On one side: more than 100 countries, scientists, cities, and progressive businesses pushing for a full lifecycle approach, including limits on plastic production, bans on the most hazardous polymers and additives, and strong product standards.


On the other: a bloc of oil and petrochemical producers favouring a nationally determined, downstream approach, focused on waste management and recycling and firmly rejecting production caps.


That split of upstream limits vs downstream management has haunted the treaty process from the start. In Geneva, it hardened. And without a compromise, INC-5.2 adjourned with no date set to reconvene.

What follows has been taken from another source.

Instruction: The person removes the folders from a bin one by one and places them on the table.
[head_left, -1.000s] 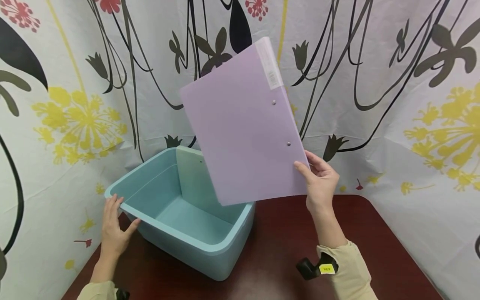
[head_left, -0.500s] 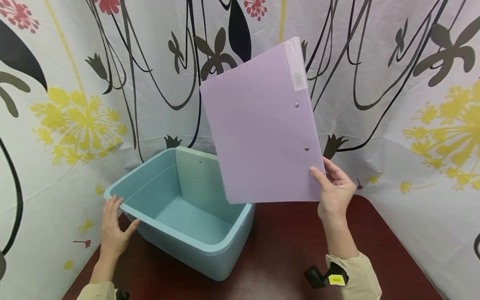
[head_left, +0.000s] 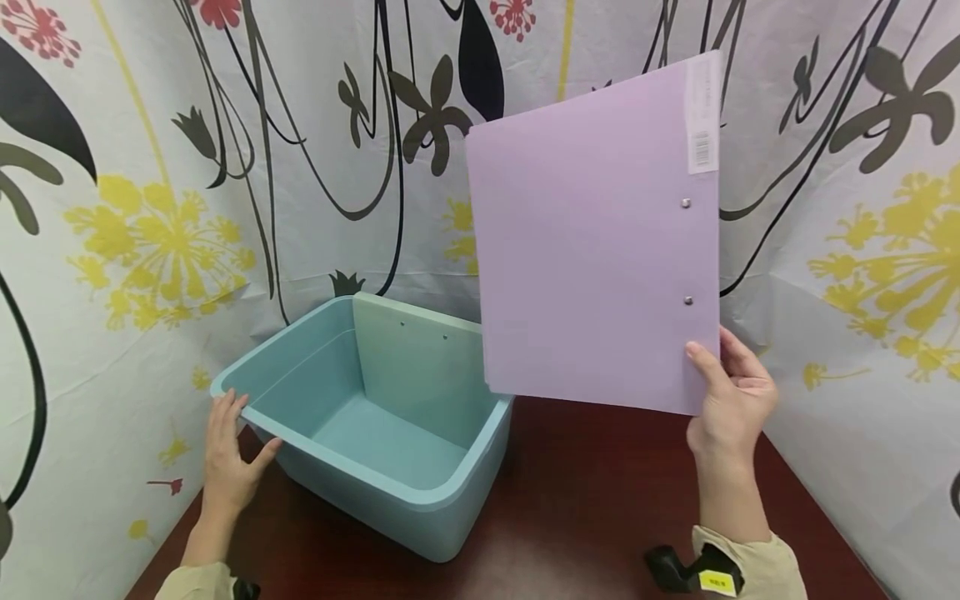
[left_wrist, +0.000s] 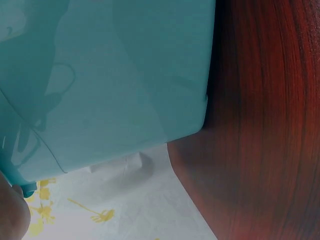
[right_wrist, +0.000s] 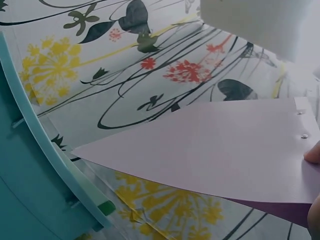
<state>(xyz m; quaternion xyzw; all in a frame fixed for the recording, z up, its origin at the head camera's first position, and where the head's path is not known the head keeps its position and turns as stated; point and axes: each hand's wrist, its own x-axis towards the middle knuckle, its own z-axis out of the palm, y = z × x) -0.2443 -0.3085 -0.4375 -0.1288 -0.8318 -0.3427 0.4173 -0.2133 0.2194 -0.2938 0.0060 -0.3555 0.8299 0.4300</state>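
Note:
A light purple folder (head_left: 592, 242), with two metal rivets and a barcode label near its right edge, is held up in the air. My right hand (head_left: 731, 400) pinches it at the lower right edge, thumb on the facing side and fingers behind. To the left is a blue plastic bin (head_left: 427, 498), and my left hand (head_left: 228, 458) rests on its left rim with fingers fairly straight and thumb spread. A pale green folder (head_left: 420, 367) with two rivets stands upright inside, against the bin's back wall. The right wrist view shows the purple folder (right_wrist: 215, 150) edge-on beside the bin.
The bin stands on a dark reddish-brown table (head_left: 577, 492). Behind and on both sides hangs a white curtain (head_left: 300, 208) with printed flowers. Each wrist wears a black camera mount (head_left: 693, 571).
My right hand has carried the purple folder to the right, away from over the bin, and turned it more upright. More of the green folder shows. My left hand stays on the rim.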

Which begs the question, should those with vested interests in the status quo be left out of the next stage solution, or should those holding the line realize that compromise is the start point for negotiated progress.


What is true, is that while we wait, and fail to find an approach forward. The problem gets exponentially worse.


Can UNEA pick up the pieces?


The next real opportunity sits in Nairobi this December, when UNEA-7 meets. UNEA is the world’s highest environmental decision-making body, and unlike the INC, it can adopt resolutions even without consensus.


That matters. UNEA-7 could:


· Extend and clarify the INC’s mandate.


· Authorise intersessional work to hammer out the most technical elements.


· Appoint facilitators to streamline the text.


· Crucially, set a clear deadline for reconvening negotiations in 2026.


Is this likely? Politically, moderately so. Member States need to show progress, and UNEA offers a platform to revive the process. But UNEA won’t settle the substance, it can only keep the momentum, restart the current process.


Will we get an agreement at all?


Here’s the uncomfortable truth: the chances of a treaty that truly caps plastic production are slim in the short term. What’s more likely is a “framework-lite” deal: one with global rules on product design, chemicals, and extended producer responsibility, but no binding production limits. That’s still progress, but it risks falling short of what the science demands. However, “is that better than nothing”, I hear you cry. Well of course it is, because right now we run the risk of kicking the can, and being (intentionally) distracted until the conversation just becomes an aspiration with no change.


A stronger outcome, which must include upstream guardrails on production, would require a grand bargain: finance, transition support, and flexibility for producer economies, in exchange for accepting caps or phase-downs. That’s not impossible, but today it feels unlikely.


And the alternative? If the UN fails, expect a patchwork of regional rules, trade measures, and private standards to fill the gap. Leading to something less elegant, but inevitable. And without the large Petro-state producers (and consumers) would it be worth it?


So what now?


We cannot recycle our way out of this. We cannot rely on voluntary commitments or endless pilot projects. The science is clear, the costs are mounting, and the window is narrowing.


As governments prepare for UNEA-7, they must show the courage to reset the talks. Businesses must align with the high-ambition coalition and prepare for a world where chemicals transparency, reuse, and design rules are non-negotiable. And citizens must keep pressure on leaders to act.


Because if the Global Plastics Treaty fails, it will not be because solutions do not exist, or indeed the science is theoretical or patchy, because it is not, but because politics could not rise to the challenge, our leaders didn’t lead, and the financial vested needs of the many out weighted doing the right thing for every heartbeat on the planet.


So, as our leaders head to Nairobi, let us hope they summon the foresight to look beyond short-term profits and lobbying power, and choose instead to write the rules of a safer, healthier future.